# Work request
Reproduce the data that follows character for character, but omit its pictures.

# Dataset section
= = = =

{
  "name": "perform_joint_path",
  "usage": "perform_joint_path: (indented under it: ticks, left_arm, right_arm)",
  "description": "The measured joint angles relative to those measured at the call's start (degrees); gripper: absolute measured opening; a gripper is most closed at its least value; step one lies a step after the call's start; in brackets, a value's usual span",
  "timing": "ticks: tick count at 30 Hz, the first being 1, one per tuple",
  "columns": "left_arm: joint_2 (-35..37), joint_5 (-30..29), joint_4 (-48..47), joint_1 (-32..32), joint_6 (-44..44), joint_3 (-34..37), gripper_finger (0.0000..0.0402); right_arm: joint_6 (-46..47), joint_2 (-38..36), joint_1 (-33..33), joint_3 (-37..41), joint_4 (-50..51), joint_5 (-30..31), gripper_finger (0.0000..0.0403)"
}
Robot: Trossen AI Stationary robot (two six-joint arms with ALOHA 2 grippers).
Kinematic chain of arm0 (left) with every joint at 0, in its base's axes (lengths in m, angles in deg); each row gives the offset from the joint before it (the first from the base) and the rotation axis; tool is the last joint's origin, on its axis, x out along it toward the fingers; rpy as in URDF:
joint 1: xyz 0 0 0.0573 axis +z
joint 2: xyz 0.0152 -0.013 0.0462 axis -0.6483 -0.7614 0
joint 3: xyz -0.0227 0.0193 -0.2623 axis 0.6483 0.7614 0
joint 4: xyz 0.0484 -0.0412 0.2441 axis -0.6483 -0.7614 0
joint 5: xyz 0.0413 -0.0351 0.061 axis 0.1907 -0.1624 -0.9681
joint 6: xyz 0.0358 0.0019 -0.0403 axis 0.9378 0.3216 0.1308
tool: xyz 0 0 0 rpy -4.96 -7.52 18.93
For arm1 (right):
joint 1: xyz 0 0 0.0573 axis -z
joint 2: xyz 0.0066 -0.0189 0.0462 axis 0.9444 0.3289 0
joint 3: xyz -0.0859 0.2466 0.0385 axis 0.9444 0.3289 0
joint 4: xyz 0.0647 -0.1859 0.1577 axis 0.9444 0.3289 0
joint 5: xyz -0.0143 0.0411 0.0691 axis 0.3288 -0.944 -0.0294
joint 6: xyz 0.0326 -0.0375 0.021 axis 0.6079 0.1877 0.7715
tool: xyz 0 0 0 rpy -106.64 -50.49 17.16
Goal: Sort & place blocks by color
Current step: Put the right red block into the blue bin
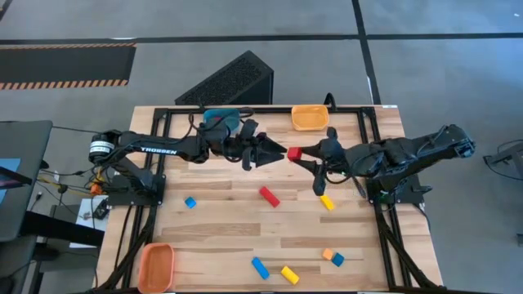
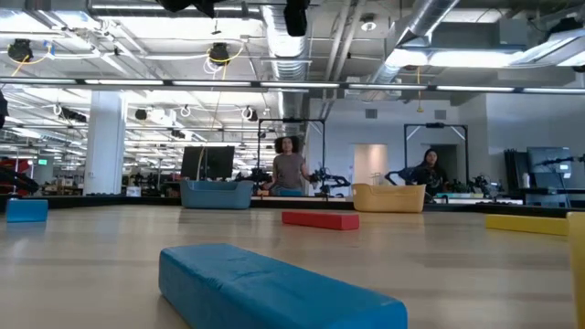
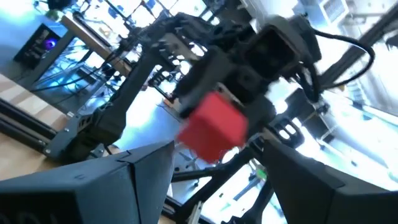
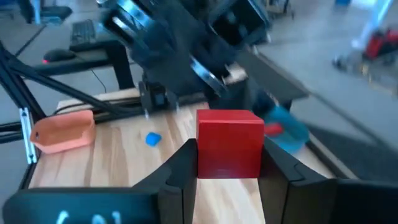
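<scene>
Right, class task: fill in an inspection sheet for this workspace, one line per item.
Surface: wooden table, blocks scattered.
Job's things: red cube held; red bar, yellow bar, small blue cube loose.
Clutter: orange bin, blue bin.
Grippers: right gripper shut on the cube above the table's middle; left gripper open, facing it.
Cables: bundle beside the left arm's base.
Surroundings: people in the room behind.

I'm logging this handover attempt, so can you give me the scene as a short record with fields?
right tool: shut on red cube, raised mid-table
left tool: open, facing the cube
loose blocks: red bar, yellow bar, small blue block
bins: blue bin, yellow bin, orange bin
</scene>
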Motion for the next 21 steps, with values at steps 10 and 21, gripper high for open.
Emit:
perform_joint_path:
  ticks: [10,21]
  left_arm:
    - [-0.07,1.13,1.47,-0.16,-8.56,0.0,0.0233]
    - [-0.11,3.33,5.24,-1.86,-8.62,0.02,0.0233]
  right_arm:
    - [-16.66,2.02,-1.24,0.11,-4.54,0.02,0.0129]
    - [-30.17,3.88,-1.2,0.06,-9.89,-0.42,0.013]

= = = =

# Task output
{
  "name": "perform_joint_path",
  "usage": "perform_joint_path: (indented under it: ticks, left_arm, right_arm)",
  "description": "The measured joint angles relative to those measured at the call's start (degrees); gripper: absolute measured opening; a gripper is most closed at its least value; step one lies a step after the call's start; in brackets, a value's usual span",
  "timing": "ticks: tick count at 30 Hz, the first being 1, one per tuple",
  "columns": "left_arm: joint_2 (-35..37), joint_5 (-30..29), joint_4 (-48..47), joint_1 (-32..32), joint_6 (-44..44), joint_3 (-34..37), gripper_finger (0.0000..0.0402); right_arm: joint_6 (-46..47), joint_2 (-38..36), joint_1 (-33..33), joint_3 (-37..41), joint_4 (-50..51), joint_5 (-30..31), gripper_finger (0.0000..0.0403)"
}
Robot: Trossen AI Stationary robot (two six-joint arms with ALOHA 2 grippers).
Kinematic chain of arm0 (left) with every joint at 0, in its base's axes (lengths in m, angles in deg); each row gives the offset from the joint before it (the first from the base) and the rotation axis; tool is the last joint's origin, on its axis, x out along it toward the fingers; rpy as in URDF:
joint 1: xyz 0 0 0.0573 axis +z
joint 2: xyz 0.0152 -0.013 0.0462 axis -0.6483 -0.7614 0
joint 3: xyz -0.0227 0.0193 -0.2623 axis 0.6483 0.7614 0
joint 4: xyz 0.0484 -0.0412 0.2441 axis -0.6483 -0.7614 0
joint 5: xyz 0.0413 -0.0351 0.061 axis 0.1907 -0.1624 -0.9681
joint 6: xyz 0.0358 0.0019 -0.0403 axis 0.9378 0.3216 0.1308
tool: xyz 0 0 0 rpy -4.96 -7.52 18.93
For arm1 (right):
joint 1: xyz 0 0 0.0573 axis -z
joint 2: xyz 0.0066 -0.0189 0.0462 axis 0.9444 0.3289 0
joint 3: xyz -0.0859 0.2466 0.0385 axis 0.9444 0.3289 0
joint 4: xyz 0.0647 -0.1859 0.1577 axis 0.9444 0.3289 0
joint 5: xyz -0.0143 0.0411 0.0691 axis 0.3288 -0.944 -0.0294
joint 6: xyz 0.0326 -0.0375 0.021 axis 0.6079 0.1877 0.7715
tool: xyz 0 0 0 rpy -106.64 -50.49 17.16
Goal: Sort & place blocks by color
Current step: Put the right red block into the blue bin
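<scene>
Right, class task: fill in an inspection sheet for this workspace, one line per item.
Surface: wooden table, blocks scattered.
Job's things: red cube held; red bar, yellow bar, small blue cube loose.
Clutter: orange bin, blue bin.
Grippers: right gripper shut on the cube above the table's middle; left gripper open, facing it.
Cables: bundle beside the left arm's base.
Surroundings: people in the room behind.

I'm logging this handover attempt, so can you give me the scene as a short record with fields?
right tool: shut on red cube, raised mid-table
left tool: open, facing the cube
loose blocks: red bar, yellow bar, small blue block
bins: blue bin, yellow bin, orange bin
</scene>
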Motion for the next 21 steps, with values at steps 10 and 21, gripper high for open.
Emit:
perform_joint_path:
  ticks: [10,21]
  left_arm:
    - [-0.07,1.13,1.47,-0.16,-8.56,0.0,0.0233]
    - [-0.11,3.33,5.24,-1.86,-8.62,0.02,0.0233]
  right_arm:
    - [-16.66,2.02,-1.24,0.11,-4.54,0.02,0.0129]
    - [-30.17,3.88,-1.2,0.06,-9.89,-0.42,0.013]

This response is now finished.